=== Given material ===

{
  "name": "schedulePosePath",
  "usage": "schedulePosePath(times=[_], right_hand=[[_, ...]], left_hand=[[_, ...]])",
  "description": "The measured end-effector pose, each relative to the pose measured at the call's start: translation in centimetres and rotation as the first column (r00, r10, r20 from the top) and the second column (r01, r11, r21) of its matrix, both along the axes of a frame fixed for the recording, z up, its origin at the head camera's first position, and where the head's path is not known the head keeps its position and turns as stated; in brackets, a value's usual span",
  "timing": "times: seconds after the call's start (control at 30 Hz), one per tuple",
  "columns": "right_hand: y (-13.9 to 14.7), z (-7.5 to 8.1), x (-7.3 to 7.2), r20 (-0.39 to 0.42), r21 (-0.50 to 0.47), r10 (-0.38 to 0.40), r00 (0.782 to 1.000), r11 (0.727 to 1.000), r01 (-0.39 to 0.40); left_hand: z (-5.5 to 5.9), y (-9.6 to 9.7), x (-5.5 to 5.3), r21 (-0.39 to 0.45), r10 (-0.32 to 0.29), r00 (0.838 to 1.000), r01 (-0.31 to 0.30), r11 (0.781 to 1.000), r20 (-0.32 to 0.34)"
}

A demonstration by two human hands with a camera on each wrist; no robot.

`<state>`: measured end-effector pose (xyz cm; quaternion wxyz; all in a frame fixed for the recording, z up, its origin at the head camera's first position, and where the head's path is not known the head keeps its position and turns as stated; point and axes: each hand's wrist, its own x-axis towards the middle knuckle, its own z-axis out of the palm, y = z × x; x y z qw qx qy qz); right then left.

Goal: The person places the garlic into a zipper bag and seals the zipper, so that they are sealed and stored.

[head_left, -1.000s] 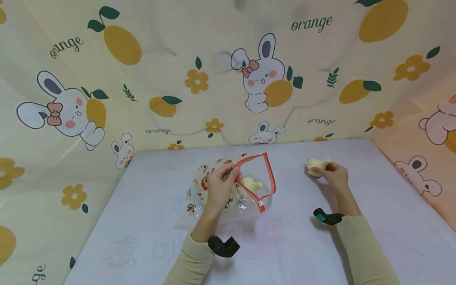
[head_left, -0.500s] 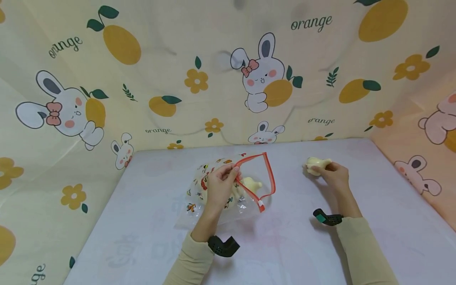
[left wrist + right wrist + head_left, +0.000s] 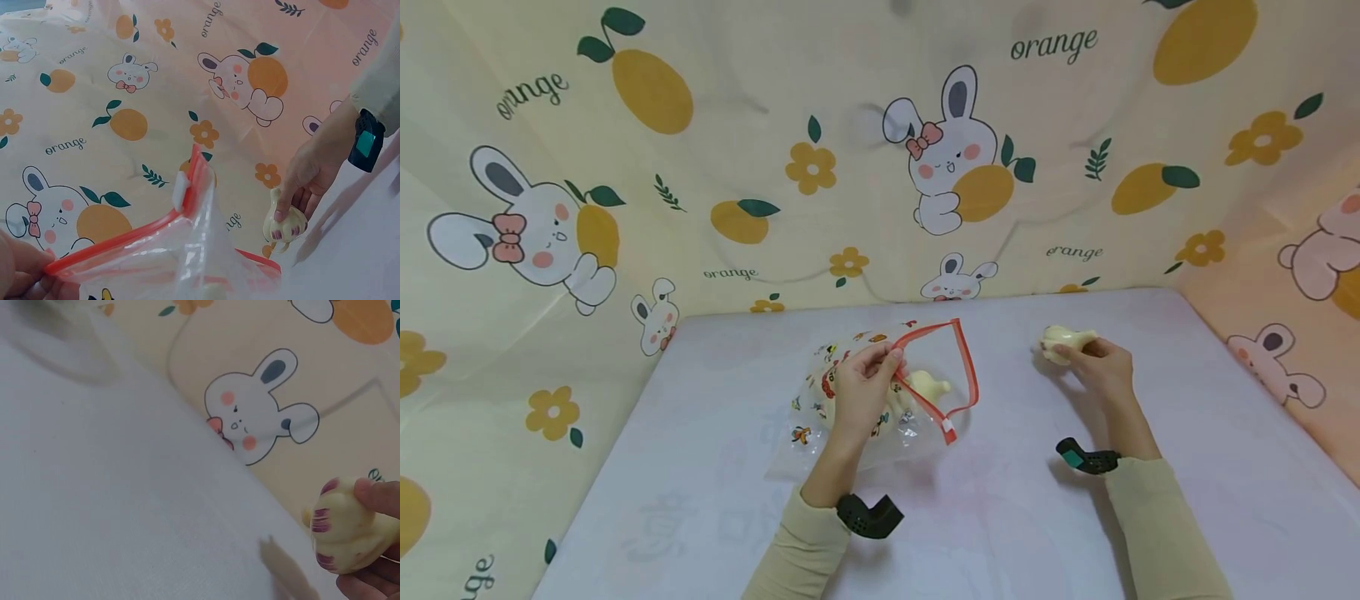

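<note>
My left hand pinches the red zip edge of a clear, cartoon-printed zip bag, whose mouth stands apart. A white slider sits on the red zip in the left wrist view. Inside the bag lies a pale garlic bulb; more pale shapes behind the print are partly hidden by my hand. Off to the right, my right hand holds another garlic bulb by its neck, above the table. Purple streaks mark that garlic's base in the right wrist view.
A white-covered table spreads beneath both hands. Behind it and along the sides hangs a cream cloth printed with rabbits and oranges. Black cameras are strapped to the left wrist and the right wrist.
The right hand has raised its garlic bulb slightly, with the bulb's shadow now farther from it. The left hand keeps its grip on the bag edge.
</note>
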<state>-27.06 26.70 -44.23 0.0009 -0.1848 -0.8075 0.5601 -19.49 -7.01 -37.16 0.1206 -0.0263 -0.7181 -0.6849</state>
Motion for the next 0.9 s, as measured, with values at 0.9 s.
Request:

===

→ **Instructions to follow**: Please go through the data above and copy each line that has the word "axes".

→ **Exercise solution**:
  "description": "The measured end-effector pose, each relative to the pose measured at the call's start: translation in centimetres and rotation as the first column (r00, r10, r20 from the top) and the second column (r01, r11, r21) of its matrix, both along the axes of a frame fixed for the recording, z up, its origin at the head camera's first position, and where the head's path is not known the head keeps its position and turns as stated; in brackets, a value's usual span",
`<state>`: measured end-effector pose (xyz cm; quaternion wxyz; all in a frame fixed for the recording, z up, its origin at the head camera's first position, and where the head's path is not known the head keeps its position and turns as stated; point and axes: each hand's wrist, its own x-axis towards the middle knuckle, its own z-axis out of the palm, y = z × x; x y z qw qx qy qz); right then left.

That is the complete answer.